Given records:
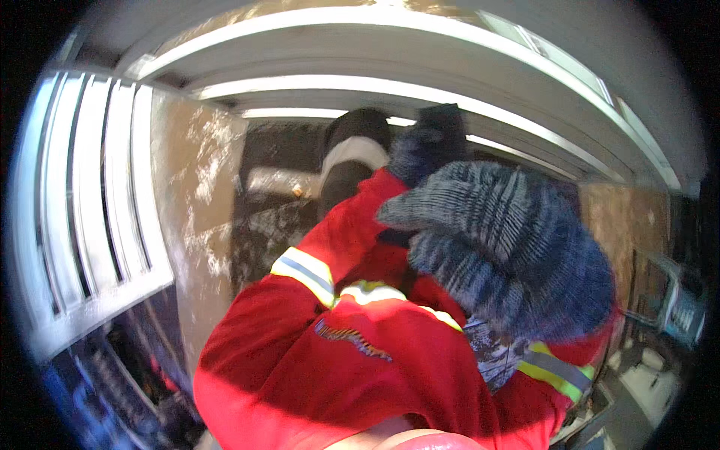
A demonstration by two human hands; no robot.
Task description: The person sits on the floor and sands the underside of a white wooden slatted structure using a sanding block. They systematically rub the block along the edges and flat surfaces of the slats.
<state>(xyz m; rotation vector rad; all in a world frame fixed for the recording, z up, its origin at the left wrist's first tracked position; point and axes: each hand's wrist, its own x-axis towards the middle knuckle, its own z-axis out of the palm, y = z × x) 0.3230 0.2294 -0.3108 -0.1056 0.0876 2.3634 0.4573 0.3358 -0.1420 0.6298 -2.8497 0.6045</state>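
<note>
My right hand (517, 247), in a grey-blue knit glove, is raised close in front of my chest. Its fingers bend toward the left; a dark patch shows between them, and what they hold, if anything, is hidden. Farther off, my left hand (424, 150) reaches away past the right glove, near the long white rails (420, 90). Its glove is dark and in shadow, with a black shape (442, 120) at its far end that may be its fingers or a held thing. Red sleeves (255, 322) with reflective bands cover both arms.
A white slatted panel (97, 195) stands at the left, over blue and dark clutter (112, 382). Brown, light-spotted boarding (195, 180) lies beside it. My leg (356, 157), with a pale band, is just short of the rails. Blurred equipment (675, 307) is at the right.
</note>
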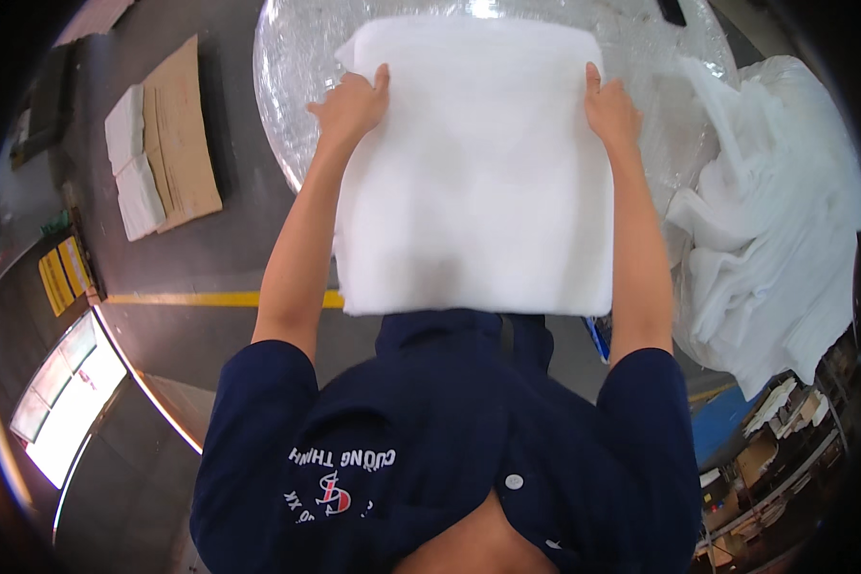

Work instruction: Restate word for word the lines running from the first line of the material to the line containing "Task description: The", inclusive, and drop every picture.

Answer below:
A demonstration by two human hands; no robot.
Task description: The person sits on the floor and sands the underside of a white wooden slatted structure using a sanding block. They systematically rub the block along the edges and flat surfaces of the slats.

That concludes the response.